By SHAHID SHAH, MSc and BRIAN VAN WINKLE, MBA

Start-ups are an increasingly important “node” within the healthcare ecosystem.  They are challenging status quo concepts that have long been ingrained in the healthcare system, like questioning the value of traditional EMR systems, or shifting the power of information to patients, or breaking down cost and quality transparency barriers. They may be the future of the industry, but startups have a long way to go to truly transform the system. The reasons are many, from an incredibly convoluted and bureaucratic review process and rigid risk-controlling regulations and policies, to the large-scale organizational inertia most of our healthcare systems have.    

And while all of these hurdles can and will be overcome if we work together, there are still several lessons each “node” in the ecosystem can learn to more effectively work with each other.  

This article is directed at the emerging digital solutions trying resiliently to help transform this stubborn industry. It provides some critical lessons in dealing with healthcare systems and is accompanied by reactions from a digital solutions expert with serial digital health entrepreneurship experience. We hope to provide perspective from two people living and breathing, and surviving, from both sides of the equation every day.  

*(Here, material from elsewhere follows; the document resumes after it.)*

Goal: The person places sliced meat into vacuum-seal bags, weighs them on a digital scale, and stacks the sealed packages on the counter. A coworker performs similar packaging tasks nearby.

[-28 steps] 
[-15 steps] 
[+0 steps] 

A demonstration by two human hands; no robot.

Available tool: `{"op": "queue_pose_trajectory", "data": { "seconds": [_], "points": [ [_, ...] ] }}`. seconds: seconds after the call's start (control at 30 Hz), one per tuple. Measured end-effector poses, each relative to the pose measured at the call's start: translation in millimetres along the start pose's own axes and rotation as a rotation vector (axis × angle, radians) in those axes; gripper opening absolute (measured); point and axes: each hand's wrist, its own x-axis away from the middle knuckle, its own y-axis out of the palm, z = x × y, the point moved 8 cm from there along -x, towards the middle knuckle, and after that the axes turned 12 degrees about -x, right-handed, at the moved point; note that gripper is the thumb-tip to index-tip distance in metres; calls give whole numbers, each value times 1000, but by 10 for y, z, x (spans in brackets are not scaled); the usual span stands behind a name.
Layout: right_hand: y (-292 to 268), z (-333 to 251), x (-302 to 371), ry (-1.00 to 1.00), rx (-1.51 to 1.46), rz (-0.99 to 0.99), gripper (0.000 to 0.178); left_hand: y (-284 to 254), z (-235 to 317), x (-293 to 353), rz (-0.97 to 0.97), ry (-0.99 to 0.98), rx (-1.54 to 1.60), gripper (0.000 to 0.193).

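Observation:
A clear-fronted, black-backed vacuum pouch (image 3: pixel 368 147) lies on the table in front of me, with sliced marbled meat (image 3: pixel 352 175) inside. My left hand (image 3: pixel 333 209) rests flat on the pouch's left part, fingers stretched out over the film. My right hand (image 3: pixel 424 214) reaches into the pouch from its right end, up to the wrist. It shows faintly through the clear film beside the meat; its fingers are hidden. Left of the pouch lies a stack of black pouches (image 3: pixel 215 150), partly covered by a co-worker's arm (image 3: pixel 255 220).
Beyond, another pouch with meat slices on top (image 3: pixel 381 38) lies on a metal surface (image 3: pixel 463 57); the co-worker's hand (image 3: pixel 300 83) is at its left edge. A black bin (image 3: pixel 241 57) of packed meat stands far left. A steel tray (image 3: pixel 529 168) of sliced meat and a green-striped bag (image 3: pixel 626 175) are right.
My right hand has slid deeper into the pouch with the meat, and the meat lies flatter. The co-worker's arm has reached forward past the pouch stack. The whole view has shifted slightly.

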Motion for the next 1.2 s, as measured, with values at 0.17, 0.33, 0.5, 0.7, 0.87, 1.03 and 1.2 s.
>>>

Perspectives and Reactions from the Industry

Healthcare Startups Must Understand how Provider Systems Operate: Most health systems are increasingly becoming rightfully skeptical about new solutions because they feel the solutions don’t understand the environment of their system. To help overcome the challenges of introducing your innovation into a complex business and clinical environment, startups must understand how health systems operate to include how they make decisions, contract and evaluate solutions. 

Advice

(1) Recognize that Decisions are Consensus-driven and Permissions-based: Unlike other industries, where “shadow IT” is rampant and there can be one or two “key decision makers,” in health systems you’re not likely to get very far without figuring out how to build consensus among an array of influencers and then figuring out how to get permissions from a group of key decision makers. You should seek a “Sherpa” that understands enough about your solution to champion the idea of change – which is really what you’re seeking when you’re selling a new solution (the solution is just the means to accomplish the change, it’s the change that’s hard). The first thing to focus on is to identify the group of decision makers and how you convince them that the status quo should be abandoned in favor of any change – then, once you know how to convince them of some change you’ll work with the group to get the right permissions to work on the change management process – which will then influence a purchase of your solution.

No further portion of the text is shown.